Results: All six patients healed well, without evidence of abdominal wall hernias at 1-3 years postoperatively. Functionally, each patient regained an appropriate level of abdominal wall strength. Two children successfully underwent a secondary procedure through the bridged allograft repair, as each required bladder neck reconstruction and bilateral ureteral reimplantation through the reconstructed abdominal wall. Continence was achieved in these two patients, with one child voiding at 2-hourly intervals and the second at 3-hourly intervals. One patient developed a urethral-cutaneous fistula, distant to location of the allograft. There were no associated wound complications.

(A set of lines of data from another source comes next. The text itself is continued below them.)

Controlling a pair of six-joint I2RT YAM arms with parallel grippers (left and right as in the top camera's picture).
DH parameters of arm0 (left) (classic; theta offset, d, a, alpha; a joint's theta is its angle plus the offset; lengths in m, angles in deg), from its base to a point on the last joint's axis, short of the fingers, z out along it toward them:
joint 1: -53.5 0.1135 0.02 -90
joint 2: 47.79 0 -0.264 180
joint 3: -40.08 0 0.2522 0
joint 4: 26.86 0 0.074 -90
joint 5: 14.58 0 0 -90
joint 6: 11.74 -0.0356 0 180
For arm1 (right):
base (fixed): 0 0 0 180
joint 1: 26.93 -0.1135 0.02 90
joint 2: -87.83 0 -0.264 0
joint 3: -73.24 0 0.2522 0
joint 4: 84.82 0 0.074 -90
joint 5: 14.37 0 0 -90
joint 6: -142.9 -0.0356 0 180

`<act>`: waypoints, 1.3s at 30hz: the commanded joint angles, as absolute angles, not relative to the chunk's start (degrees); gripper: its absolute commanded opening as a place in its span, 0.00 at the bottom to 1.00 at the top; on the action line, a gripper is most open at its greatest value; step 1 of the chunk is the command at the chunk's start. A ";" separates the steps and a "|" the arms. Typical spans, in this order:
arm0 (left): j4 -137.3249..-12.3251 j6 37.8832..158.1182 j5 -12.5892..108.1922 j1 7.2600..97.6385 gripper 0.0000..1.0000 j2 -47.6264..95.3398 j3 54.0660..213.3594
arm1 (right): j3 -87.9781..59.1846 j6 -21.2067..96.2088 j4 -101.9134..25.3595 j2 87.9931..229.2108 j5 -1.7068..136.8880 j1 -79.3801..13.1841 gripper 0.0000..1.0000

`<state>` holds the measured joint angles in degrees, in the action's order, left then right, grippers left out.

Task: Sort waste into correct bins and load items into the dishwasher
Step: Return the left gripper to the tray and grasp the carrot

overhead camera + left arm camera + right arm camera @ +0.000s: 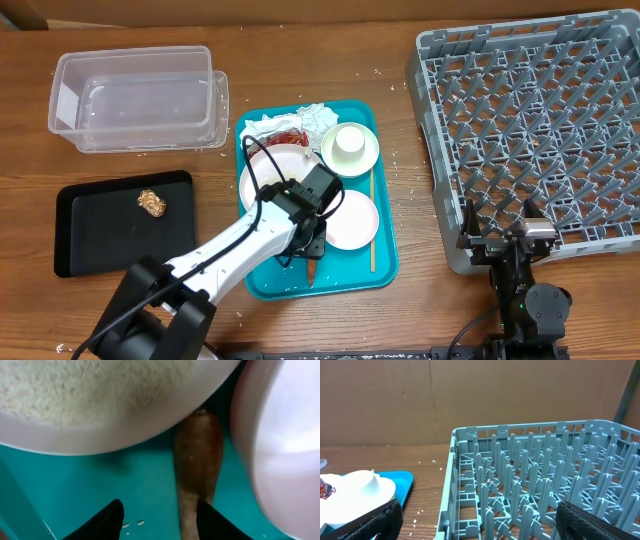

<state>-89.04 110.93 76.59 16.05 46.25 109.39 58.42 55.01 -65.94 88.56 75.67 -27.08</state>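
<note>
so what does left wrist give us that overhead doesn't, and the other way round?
Only left wrist: a close look at the carrot lying on the teal tray, inside the left gripper's parted fingers and close to one of them, plus pale crumbs. Overhead mostly hides the carrot under that gripper.
Only overhead: black tray with a brown food bit, clear tub, grey rack, cup, napkins, red wrapper, stick, right gripper.
Both: teal tray, white plate, pink plate, left gripper.
</note>
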 commanded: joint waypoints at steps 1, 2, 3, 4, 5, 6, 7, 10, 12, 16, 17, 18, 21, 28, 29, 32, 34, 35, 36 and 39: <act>-85.20 109.49 76.06 15.54 0.50 46.60 106.30 | 59.01 54.75 -66.29 87.99 75.99 -27.51 1.00; -84.58 109.49 76.02 15.54 0.50 46.60 106.24 | 59.01 54.75 -66.29 87.99 75.99 -27.51 1.00; -84.02 109.53 76.00 15.54 0.50 46.60 106.24 | 59.01 54.77 -66.29 87.99 75.99 -27.51 1.00; -83.58 109.55 75.82 15.54 0.50 46.60 106.24 | 59.01 54.75 -66.29 87.99 75.99 -27.51 1.00; -83.21 109.57 75.49 15.54 0.50 46.60 106.24 | 59.01 54.77 -66.29 87.99 75.99 -27.51 1.00; -82.86 109.57 75.17 15.54 0.50 46.60 106.22 | 59.01 54.75 -66.29 87.99 75.99 -27.51 1.00; -82.51 109.55 74.64 15.54 0.50 46.60 106.22 | 59.01 54.75 -66.29 87.99 75.99 -27.51 1.00; -82.11 109.55 73.77 15.54 0.50 46.60 106.22 | 59.01 54.77 -66.29 87.99 75.99 -27.51 1.00; -82.27 109.55 73.68 15.54 0.50 46.60 106.15 | 59.01 54.75 -66.29 87.99 75.99 -27.51 1.00; -81.41 109.55 73.68 15.54 0.51 46.62 105.28 | 59.01 54.75 -66.29 87.99 75.99 -27.51 1.00; -80.89 109.55 73.68 15.54 0.51 46.62 104.86 | 59.01 54.77 -66.29 87.99 75.99 -27.51 1.00; -80.50 109.60 73.61 15.54 0.51 46.62 104.51 | 59.01 54.75 -66.29 87.99 75.99 -27.51 1.00; -78.68 109.84 72.59 15.54 0.50 46.62 102.81 | 59.01 54.75 -66.29 87.99 75.99 -27.51 1.00; -77.76 109.99 73.33 15.59 0.48 46.60 101.78 | 59.01 54.77 -66.29 87.99 75.99 -27.51 1.00; -77.98 109.99 74.07 15.59 0.45 46.62 101.78 | 59.01 54.75 -66.29 87.99 75.99 -27.51 1.00; -78.88 110.01 75.98 15.59 0.37 46.60 101.78 | 59.01 54.77 -66.29 87.99 75.99 -27.51 1.00; -78.95 109.95 76.06 15.63 0.31 46.60 101.78 | 59.01 54.77 -66.29 87.99 75.99 -27.51 1.00; -78.97 109.95 76.02 15.63 0.29 46.60 101.78 | 59.01 54.77 -66.29 87.99 75.99 -27.51 1.00; -79.05 109.90 76.00 15.63 0.28 46.60 101.78 | 59.01 54.75 -66.29 87.99 75.99 -27.51 1.00; -80.19 109.73 75.76 15.63 0.27 46.58 102.39 | 59.01 54.77 -66.29 87.99 75.99 -27.51 1.00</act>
<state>-79.05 109.81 74.60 15.43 46.12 102.87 58.42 55.01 -65.94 88.56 75.69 -27.08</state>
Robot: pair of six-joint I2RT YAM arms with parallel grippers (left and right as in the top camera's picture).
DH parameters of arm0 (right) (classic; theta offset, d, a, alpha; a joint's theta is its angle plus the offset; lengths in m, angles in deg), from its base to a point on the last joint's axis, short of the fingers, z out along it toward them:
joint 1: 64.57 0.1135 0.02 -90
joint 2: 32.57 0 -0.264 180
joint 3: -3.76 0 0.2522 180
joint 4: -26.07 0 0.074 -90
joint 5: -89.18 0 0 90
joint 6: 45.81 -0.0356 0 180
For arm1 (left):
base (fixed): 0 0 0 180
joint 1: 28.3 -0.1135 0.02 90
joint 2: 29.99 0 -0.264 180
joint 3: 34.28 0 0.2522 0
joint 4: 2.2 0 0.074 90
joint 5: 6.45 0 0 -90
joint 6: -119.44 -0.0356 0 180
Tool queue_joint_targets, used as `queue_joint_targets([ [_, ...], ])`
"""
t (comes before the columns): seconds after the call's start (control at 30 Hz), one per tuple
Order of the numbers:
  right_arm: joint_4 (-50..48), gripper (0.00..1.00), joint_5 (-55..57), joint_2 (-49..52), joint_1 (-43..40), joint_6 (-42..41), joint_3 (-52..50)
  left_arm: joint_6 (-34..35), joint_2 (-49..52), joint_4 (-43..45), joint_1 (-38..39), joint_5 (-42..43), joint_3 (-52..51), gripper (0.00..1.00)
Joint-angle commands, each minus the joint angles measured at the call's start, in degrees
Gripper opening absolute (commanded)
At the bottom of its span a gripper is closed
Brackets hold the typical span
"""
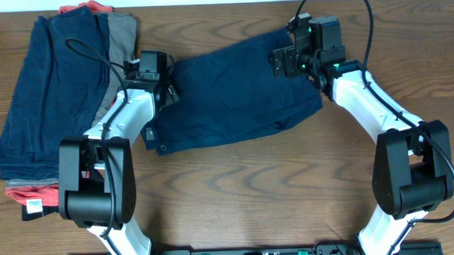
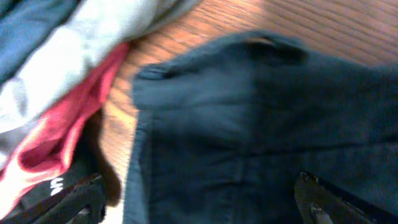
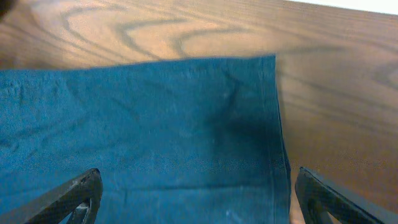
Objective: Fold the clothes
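Dark navy shorts (image 1: 233, 89) lie spread on the table's middle, slanting up to the right. My left gripper (image 1: 163, 88) is open over their waistband end, which shows in the left wrist view (image 2: 261, 124) between the fingers (image 2: 199, 208). My right gripper (image 1: 293, 61) is open over the shorts' upper right hem; the right wrist view shows that hem corner (image 3: 186, 137) between the fingers (image 3: 196, 202). Neither gripper holds fabric.
A pile of other clothes lies at the far left: navy (image 1: 44, 88), grey (image 1: 118, 48) and orange-red (image 1: 86, 8) pieces, with a red piece at its foot (image 1: 29, 196). The grey (image 2: 93, 43) and red (image 2: 68, 118) garments also show in the left wrist view. Wooden table (image 1: 290, 186) all round.
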Motion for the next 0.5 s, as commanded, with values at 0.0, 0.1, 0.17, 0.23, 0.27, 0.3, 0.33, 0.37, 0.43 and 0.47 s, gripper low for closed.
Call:
queue_joint_targets([
  [0.0, 1.14, 0.97, 0.61, -0.13, 0.44, 0.94, 0.52, -4.79, -0.24, -0.24, -1.64, 7.02, 0.13, 0.98],
  [0.1, 2.49, 0.98, 0.59, 0.31, 0.44, 1.38, 0.52, -5.9, -0.24, -0.52, -3.52, 11.96, 0.13, 0.98],
  [0.17, 3.63, 0.97, 0.61, 0.72, 0.44, 2.08, 0.5, -6.23, -0.24, -1.16, -4.81, 14.75, 0.13, 0.98],
  [0.23, 4.52, 0.97, 0.85, 1.42, 0.44, 2.43, 0.5, -7.15, -0.24, -2.29, -6.05, 17.07, 0.13, 0.98],
  [0.27, 4.83, 0.97, 1.03, 2.01, 0.44, 2.45, 0.5, -7.5, -0.24, -3.15, -6.58, 17.79, 0.13, 0.98],
  [0.3, 5.07, 0.96, 1.01, 2.36, 0.44, 2.62, 0.5, -8.24, -0.24, -3.72, -6.86, 18.43, 0.13, 0.98],
  [0.33, 5.4, 0.95, 1.01, 3.1, 0.44, 2.64, 0.5, -9.4, -0.24, -4.52, -7.13, 19.15, 0.13, 0.98],
  [0.37, 5.79, 0.94, 1.01, 3.63, 0.44, 2.62, 0.5, -10.21, -0.24, -5.35, -7.23, 19.43, 0.13, 0.98],
  [0.43, 6.29, 0.89, 1.01, 4.96, 0.44, 2.64, 0.5, -10.67, -0.52, -6.82, -7.21, 19.43, 0.15, 0.98],
  [0.47, 6.54, 0.84, 1.01, 5.44, 0.44, 2.64, 0.5, -10.84, -0.81, -7.69, -7.21, 19.45, 0.2, 0.98],
])
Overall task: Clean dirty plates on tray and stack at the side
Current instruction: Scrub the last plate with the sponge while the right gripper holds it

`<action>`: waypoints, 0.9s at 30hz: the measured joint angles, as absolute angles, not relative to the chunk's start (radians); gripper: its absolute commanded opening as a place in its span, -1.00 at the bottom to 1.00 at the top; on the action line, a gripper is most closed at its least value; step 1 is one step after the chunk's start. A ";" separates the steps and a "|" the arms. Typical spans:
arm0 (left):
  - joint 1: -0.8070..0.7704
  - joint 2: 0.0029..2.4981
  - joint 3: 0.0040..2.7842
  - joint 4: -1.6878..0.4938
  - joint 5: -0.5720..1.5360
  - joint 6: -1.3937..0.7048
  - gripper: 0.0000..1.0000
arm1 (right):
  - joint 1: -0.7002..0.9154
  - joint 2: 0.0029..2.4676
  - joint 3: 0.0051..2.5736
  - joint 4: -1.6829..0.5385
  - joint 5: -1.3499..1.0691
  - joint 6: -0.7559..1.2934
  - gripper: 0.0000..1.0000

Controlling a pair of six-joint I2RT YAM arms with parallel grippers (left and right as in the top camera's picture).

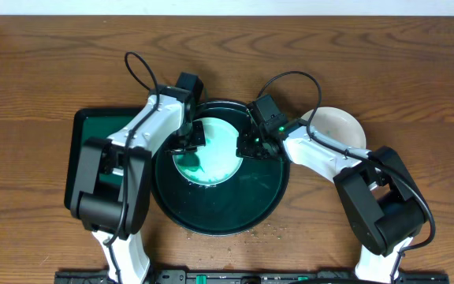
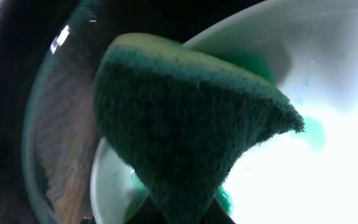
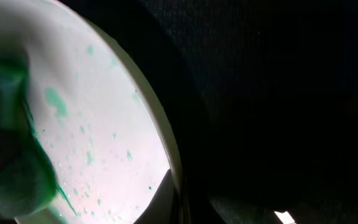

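Sponge (image 2: 185,130) and dirty plate (image 1: 215,154) decide the next stroke. The plate lies in the back half of the round tray (image 1: 219,229), inside its rim, with teal smears thickest toward its left and front. The left claw (image 1: 189,140) sits at the plate's left edge, over the tray's back-left part, and is clamped on the green sponge. In the left wrist view the sponge hangs just above or against the white surface, with the unwiped smears lying beyond it toward the tray's centre. The wiping should therefore probably run inward from the left rim, and the left arm is the nearer one for it.

The right claw (image 1: 251,143) sits at the plate's opposite edge, toward the tray's back-right. Its wrist view shows the speckled rim running down the frame, but not whether the fingers are pinching it or standing apart. I judge its job to be steadying the plate.

A second plate (image 1: 336,126), looking clean, rests outside the tray to its right, and a rectangular tray (image 1: 85,134) lies outside to its left.
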State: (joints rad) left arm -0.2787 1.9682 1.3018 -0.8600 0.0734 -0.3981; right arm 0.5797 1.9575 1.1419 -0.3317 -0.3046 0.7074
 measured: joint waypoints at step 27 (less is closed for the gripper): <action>-0.304 1.995 1.324 -0.900 0.091 -0.461 -0.85 | 0.579 1.964 1.143 -0.324 -0.322 0.707 -0.98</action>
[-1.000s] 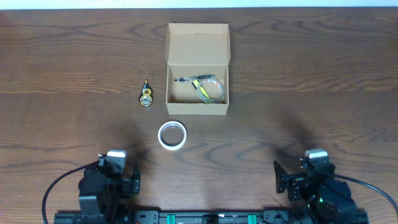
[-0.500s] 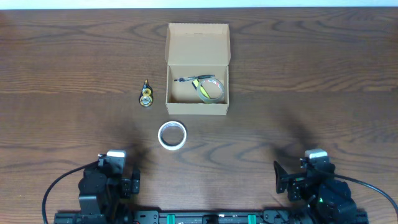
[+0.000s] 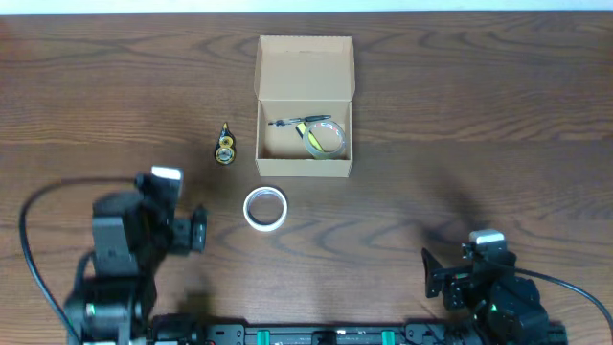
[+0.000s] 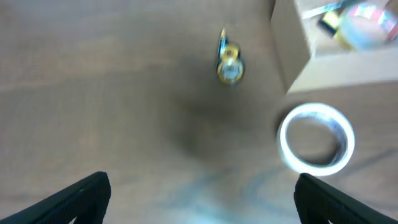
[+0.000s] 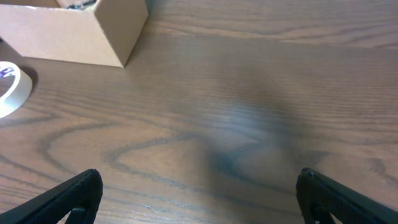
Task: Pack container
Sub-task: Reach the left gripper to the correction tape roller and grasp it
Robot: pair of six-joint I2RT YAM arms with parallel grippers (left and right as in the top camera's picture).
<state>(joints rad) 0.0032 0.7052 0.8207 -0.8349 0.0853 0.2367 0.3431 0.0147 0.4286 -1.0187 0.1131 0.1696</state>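
Left wrist view, left tool (image 4: 202, 194) spread — container (image 4: 348, 73) ahead-right, apart, right tool (image 5: 199, 198) spread too

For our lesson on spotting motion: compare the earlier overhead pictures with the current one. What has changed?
The left gripper moved forward over the table, towards the white tape roll, fingers open, holding nothing. The right gripper, container and small yellow item stayed put.
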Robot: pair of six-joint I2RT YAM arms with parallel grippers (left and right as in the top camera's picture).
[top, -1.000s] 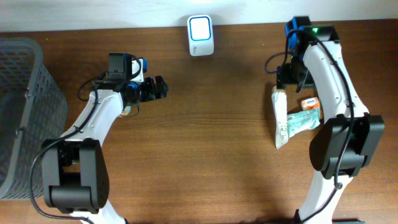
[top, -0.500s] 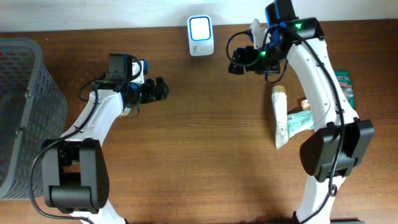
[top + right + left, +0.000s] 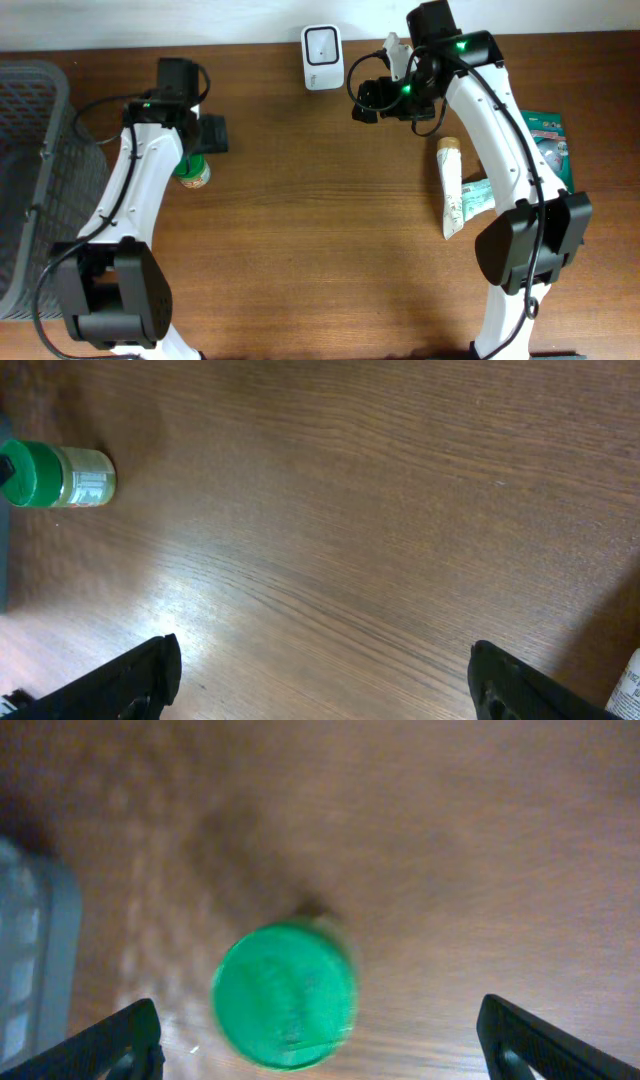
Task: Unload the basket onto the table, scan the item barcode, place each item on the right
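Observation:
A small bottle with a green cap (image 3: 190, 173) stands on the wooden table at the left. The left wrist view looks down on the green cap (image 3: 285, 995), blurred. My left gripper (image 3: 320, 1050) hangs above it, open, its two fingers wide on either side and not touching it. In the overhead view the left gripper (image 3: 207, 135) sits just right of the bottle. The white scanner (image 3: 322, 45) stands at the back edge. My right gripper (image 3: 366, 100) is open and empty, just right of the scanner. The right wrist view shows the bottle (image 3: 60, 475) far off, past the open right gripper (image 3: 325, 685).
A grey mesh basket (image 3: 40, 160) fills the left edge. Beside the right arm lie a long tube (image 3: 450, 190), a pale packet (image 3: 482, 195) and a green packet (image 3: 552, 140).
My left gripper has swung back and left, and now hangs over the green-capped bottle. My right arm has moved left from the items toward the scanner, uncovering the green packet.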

Conclusions: In this series of patients born with classic bladder exstrophy, HAD acted as a biologic scaffold and allowed native cellular ingrowth and tissue remodeling. It served as an alternative to pelvic osteotomy in older patients with unrepaired CBE. The material reinforced a weak or potentially suboptimal fascial repair and filled a tissue gap, resulting in improved aesthetics. Given its ease of preparation and the lack of significant morbidity associated with its use, combined with the functional and esthetic results in the present series, HAD may be considered during delayed reconstruction of abdominopelvic tissues in people born with CBE.